On the other hand, the golden era of the Chinese coal industry has ended. The country’s total coal use dropped almost 4 percent last year compared with 2014 levels, according to Greenpeace’s estimates, and policymakers in China issued a ban on new coal mines for three years.
Are the numbers right?
There’s just one question: Can the outside world trust China’s official data?
Earlier last year, Bloomberg New Energy Finance estimated that total carbon emissions in the world’s second-largest economy dropped 2 percent in 2014 compared with a year ago, the first drop since 2001. The market research firm made its estimates based on preliminary energy demand data from the National Bureau of Statistics of China.
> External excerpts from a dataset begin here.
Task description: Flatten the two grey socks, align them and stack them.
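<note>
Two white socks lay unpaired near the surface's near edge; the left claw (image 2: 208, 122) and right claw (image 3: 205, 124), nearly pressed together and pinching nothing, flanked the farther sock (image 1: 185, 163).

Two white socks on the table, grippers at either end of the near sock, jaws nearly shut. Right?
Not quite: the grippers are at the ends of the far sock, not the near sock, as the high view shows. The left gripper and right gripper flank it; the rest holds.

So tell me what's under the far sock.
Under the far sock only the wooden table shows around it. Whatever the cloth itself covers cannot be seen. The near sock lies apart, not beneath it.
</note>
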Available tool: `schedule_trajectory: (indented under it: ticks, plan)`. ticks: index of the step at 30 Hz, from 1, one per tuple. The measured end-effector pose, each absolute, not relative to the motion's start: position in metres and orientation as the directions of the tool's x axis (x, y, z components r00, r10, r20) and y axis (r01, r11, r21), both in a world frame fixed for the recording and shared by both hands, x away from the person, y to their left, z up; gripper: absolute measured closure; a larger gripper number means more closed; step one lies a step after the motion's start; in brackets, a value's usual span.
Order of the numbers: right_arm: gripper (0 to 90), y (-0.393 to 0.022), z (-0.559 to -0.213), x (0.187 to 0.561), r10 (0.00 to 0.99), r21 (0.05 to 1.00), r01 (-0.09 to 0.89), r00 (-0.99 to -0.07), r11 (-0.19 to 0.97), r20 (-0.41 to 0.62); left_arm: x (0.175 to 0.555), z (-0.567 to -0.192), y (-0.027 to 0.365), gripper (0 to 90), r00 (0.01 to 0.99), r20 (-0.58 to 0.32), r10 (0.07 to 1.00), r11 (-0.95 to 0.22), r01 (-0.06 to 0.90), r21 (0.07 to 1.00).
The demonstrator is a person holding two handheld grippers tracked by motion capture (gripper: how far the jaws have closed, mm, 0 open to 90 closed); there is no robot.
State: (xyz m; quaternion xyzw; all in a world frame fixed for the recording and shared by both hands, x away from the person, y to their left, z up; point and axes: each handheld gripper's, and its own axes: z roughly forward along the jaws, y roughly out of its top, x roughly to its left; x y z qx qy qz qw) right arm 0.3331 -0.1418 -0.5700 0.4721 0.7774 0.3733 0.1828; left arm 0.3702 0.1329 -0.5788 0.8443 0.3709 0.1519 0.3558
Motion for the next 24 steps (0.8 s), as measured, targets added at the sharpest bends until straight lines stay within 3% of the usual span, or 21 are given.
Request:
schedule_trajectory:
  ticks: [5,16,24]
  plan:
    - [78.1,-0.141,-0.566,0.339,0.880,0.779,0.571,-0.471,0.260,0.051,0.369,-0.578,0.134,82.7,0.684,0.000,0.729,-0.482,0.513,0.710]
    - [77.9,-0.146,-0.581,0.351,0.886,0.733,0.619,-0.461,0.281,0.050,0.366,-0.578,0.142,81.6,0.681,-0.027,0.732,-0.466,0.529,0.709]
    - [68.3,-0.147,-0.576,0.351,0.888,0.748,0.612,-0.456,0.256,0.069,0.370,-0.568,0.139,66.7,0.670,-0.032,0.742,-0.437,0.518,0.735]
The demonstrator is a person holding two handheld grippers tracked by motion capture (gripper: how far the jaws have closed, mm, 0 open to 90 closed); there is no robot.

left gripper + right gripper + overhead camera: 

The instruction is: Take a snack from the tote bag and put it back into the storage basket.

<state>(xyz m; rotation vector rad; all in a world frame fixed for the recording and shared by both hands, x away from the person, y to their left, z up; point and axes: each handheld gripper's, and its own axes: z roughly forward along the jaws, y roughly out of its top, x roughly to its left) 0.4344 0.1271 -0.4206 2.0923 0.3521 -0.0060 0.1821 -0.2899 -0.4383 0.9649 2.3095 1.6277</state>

But that estimate was being questioned a few months later when the National Bureau of Statistics of China revised the energy data. The government agency said that the country’s coal use has been underestimated since 2000 and particularly in recent years.
Then the quality of coal complicated the matters. Jiang of the Energy Research Institute said that in 2014, for example, China burned less coal in total. But since the actual consumption of high-grade coal—the fuel that contains more carbon content and produces more emissions once burned—was higher than the initial record, the revisions in the government’s energy data led to a reverse in the country’s emissions trend in 2014. It went from a year-over-year decrease to a year-over-year increase.
Jiang and others say that the adjustments on China’s energy data will not fade away anytime soon. Neither will the confusion over the country’s emissions profile.
“It is just too tricky to get the figures right in one time. Governments around the world face the same challenge,” Jiang said.
“Data quality is no doubt a big issue here. It will take much more efforts before we can get perfectly accurate data in China,” added Li Shuo, a senior energy and climate policy analyst with Greenpeace.
“However, we think the trend is rather reliable if you compare figures across multiple years,” Li continued. “In this regard, our resolution may not be perfect if what we are trying to settle is whether consumption declined by 3 percent or 2.9 percent, but if the data points you to a decline, it is pretty safe to conclude there will be no increase.”